Non-isomorphic graphs with identical iterated degree matrix

Question

If $G = (V, E)$ is a simple, undirected graph and $T \subseteq V$, let $$N(T) = \{v \in V: \{v, t\}\in E \text{ for some }t\in T\}.$$

Given $v\in V$ we let $N_0(v) = \{v\}$ and $N_{k+1}(v) = N_k(v) \cup N(N_k(v))$ for all $k\geq 1$. The iterated degree sequence of $v$, denoted by $(\text{deg}_k(v))_{k\in\omega}$, is defined by $$\text{deg}_k(v) = |N_k(v)|\text{ for every }k\in \omega.$$

To every finite graph $G = (V,E)$ we associate the iterated degree matrix $\mathbb{D}(G) \in \mathbb{N}^{n\times n}$ (where $n=|V|$) in the following way: for every $v\in V$, take the first $n$ elements of its iterated degree sequence; order these $n$-element integer vectors lexicographically, and put these lexicographically ordered vectors in the matrix.

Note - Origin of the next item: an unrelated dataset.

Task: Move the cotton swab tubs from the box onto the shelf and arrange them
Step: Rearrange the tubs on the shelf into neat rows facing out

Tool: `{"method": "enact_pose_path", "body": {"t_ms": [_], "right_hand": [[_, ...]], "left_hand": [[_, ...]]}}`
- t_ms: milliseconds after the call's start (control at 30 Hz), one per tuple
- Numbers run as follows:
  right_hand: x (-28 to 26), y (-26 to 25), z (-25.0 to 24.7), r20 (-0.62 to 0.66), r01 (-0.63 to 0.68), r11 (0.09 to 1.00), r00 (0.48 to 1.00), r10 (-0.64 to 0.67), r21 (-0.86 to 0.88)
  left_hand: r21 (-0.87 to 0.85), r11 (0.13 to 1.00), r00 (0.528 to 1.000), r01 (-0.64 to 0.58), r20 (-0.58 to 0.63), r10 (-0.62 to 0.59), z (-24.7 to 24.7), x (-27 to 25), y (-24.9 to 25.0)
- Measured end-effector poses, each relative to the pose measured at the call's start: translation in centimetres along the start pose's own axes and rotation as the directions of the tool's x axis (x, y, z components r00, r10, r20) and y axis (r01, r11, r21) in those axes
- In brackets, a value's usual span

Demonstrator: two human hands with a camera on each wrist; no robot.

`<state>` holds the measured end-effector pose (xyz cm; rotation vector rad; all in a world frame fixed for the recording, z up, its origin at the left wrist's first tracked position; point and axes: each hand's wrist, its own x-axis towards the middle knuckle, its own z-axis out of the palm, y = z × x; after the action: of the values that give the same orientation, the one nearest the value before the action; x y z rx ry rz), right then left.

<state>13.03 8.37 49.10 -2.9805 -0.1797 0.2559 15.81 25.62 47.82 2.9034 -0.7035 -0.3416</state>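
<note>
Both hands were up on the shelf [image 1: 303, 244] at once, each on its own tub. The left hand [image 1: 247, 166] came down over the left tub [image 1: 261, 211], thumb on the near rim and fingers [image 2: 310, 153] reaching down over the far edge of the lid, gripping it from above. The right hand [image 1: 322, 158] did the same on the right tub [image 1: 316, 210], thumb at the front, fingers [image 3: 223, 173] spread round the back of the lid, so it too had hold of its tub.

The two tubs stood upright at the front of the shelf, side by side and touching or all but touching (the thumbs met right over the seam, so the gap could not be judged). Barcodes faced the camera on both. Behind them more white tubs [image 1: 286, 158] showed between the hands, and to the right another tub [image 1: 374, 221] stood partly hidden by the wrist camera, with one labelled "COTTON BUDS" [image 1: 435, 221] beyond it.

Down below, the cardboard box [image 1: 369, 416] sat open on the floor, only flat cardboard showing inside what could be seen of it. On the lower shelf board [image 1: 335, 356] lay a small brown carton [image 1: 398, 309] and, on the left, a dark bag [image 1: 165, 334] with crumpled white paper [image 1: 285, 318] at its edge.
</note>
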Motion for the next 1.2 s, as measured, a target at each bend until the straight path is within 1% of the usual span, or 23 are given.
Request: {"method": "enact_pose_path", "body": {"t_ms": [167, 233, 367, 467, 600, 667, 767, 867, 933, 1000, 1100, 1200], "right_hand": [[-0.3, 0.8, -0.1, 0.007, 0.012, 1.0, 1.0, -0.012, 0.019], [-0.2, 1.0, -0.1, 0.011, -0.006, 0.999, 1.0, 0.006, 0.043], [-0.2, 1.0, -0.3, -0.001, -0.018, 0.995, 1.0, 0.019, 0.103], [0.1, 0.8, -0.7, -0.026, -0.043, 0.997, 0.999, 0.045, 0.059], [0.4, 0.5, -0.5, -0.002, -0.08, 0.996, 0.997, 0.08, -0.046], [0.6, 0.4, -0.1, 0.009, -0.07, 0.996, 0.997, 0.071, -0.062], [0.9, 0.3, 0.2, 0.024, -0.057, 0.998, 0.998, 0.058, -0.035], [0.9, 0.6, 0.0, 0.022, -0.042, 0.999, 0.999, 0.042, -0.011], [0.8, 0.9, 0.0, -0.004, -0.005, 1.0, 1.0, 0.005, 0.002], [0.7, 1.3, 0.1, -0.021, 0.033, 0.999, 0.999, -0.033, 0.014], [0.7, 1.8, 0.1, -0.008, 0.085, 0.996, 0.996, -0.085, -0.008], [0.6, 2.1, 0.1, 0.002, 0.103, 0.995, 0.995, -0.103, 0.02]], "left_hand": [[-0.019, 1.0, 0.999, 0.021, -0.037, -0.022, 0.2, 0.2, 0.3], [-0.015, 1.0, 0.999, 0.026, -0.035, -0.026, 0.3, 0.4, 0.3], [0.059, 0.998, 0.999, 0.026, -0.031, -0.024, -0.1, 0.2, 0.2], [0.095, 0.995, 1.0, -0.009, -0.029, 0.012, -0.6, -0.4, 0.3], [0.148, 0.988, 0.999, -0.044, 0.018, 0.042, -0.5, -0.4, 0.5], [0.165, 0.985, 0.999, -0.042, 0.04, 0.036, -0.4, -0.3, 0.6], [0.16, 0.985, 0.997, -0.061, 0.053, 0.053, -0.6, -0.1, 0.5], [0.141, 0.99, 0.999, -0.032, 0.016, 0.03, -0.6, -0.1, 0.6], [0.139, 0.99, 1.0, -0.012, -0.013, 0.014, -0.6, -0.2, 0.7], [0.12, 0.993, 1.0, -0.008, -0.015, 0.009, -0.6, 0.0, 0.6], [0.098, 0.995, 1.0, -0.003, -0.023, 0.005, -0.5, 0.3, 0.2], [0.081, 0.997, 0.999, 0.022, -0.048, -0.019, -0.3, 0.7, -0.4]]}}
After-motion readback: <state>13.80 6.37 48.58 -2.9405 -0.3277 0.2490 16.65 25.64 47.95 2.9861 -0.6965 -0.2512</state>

Question. Are there finite $G_i = (V_i, E_i)$ for $i = 1,2$ with $|V_1| = |V_2|$, $G_1\not\cong G_2$, but $\mathbb{D}(G_1) = \mathbb{D}(G_2)$?

Answer 1

Yes. Consider all graphs with $V=\{1,\ldots,n\}$ for which the vertex $n$ has degree $n-1$. There are $2^{n^2/2+o(n^2)}$ isomorphism classes of such graphs. But $\deg_k(v)=n$ for all $v$ and all $k\geqslant 2$, thus there exist only at most $n^{n-1}$ distinct matrices.